He hitchhiked to California. In 1936, Kansans were heading there anyway, in droves. He was eighteen years old. He had one parcel with him, a sort of bag he had made himself from bolts of oilcloth they had in the shed.

He spent four years living and working at the boardinghouse run by Mr. Macklin's friend. Harold's coursework was in mathematics. He fell asleep on his books; he had never been happier.

The thoughts he had suppressed for his whole life came bounding forth again, forcefully, joyfully, as if they could sense that, for the first time, they might be welcomed.

He met a graduate student named Ernest Clemson.

Ernest, too, was studying mathematics. He was six years older, slight and serious, ponderous and still. He was brilliant: everyone said it. He would go far in the field, they said. As an undergraduate, he had studied with Einstein. It was said, too, that Ernest was a natural teacher; that he would get the appointment of his choice. He had a beautiful well-formed face and neat small hands with which he gestured gracefully while speaking.

One night, taking a late solitary walk together on the outskirts of Old Town, Ernest fell toward him almost with a cry of pain, and kissed him. He said aloud what each one of them had been thinking for some time. “I'm sorry,” Ernest said. “I'm sorry, I'm sorry.”
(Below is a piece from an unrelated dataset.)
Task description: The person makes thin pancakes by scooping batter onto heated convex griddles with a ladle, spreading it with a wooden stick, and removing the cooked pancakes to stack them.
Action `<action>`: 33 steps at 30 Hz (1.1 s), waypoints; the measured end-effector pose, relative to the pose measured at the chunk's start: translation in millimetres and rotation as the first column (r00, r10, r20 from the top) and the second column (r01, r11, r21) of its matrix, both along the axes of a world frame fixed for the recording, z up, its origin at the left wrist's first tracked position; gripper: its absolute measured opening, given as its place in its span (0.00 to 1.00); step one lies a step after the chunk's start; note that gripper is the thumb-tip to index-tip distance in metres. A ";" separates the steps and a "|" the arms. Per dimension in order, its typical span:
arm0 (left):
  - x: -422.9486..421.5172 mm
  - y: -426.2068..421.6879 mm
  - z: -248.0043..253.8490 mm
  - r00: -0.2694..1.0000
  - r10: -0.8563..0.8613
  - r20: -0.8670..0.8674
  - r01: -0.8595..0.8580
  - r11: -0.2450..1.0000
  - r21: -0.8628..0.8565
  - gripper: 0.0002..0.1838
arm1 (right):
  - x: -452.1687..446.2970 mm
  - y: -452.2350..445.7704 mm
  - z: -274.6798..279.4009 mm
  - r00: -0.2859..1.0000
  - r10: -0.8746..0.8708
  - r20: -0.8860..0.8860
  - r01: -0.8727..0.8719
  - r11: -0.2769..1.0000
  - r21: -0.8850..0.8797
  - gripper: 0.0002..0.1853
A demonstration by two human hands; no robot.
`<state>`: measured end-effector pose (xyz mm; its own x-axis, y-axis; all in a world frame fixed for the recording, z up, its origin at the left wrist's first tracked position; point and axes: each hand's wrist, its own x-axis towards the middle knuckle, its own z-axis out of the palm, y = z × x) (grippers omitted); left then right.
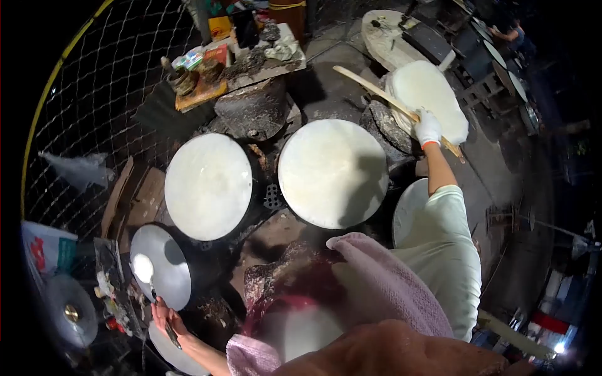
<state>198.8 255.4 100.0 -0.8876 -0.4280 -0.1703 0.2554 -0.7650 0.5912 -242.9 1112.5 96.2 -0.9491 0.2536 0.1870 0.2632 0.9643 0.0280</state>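
Left grip [168, 323] holds a ladle [143, 268] near the pan's [169, 257] edge; tipping might spill it. Right grip [428, 128] holds a stick [371, 86].

I log two supports. One: brown, stained work surface [266, 243], bearing two large pale discs [332, 173], apart, and a round metal piece [164, 263], left. Two: cluttered table [252, 79], bearing orange board [199, 98] with dark pot [182, 83], red packet [216, 54], crumpled whitish plastic [282, 50].
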 end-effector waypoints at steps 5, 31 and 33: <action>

It was the opening of a world.

Harold was set to graduate in 1940, when the rest of the world was at war. Pearl Harbor was one year away. In the States, the draft had
already begun. So, like all young men, like Ernest, he went that spring to his local recruitment office and registered. But the vision that had impaired him since he was young had worsened to the point of severe impairment when he was not wearing his glasses. He took them off and blinked into what had become an abstraction, a blur of middle distance. “You're blind,” said the officer. “And you can't tell your colors apart, either.”

For the first time, then, Harold wondered what he would do when he graduated. He spoke to Ernest, who said, a bit mysteriously, “Why don't you wait before making any decisions?” Ernest, unlike Harold, was in perfect health. He was drafted.

Shortly before he graduated, Harold received a letter. He would wonder, later, whether it was Ernest's doing; he would wish to believe it was.

The letter asked him two things: First, what languages he knew. Second, whether he would be interested in working for the United States government in Washington, D.C.

If so
, said the letter,
please reply
.

Yes
, said Harold.
I am immediately available for employment and relocation if necessary
.

It was necessary. In 1940, shortly after graduating at the age of twenty-two, Harold packed up and moved across the country, from California to Arlington, Virginia. He said goodbye to Ernest, who, one year later, would be sent to fight in the Pacific theater.

For the next ten years, Harold worked in intelligence for the United States government. First, for the Signal Intelligence Service at Arlington Hall; next, for the Signal Security Agency, which swallowed the SIS; next, for the U.S. Army Security Agency, which swallowed the SSA; finally, for the Armed Forces Security Agency, comprised of all intelligence units for every branch of the military. He broke codes:
Japanese, mainly, but also German, and also, eventually, Russian. He was good at his work.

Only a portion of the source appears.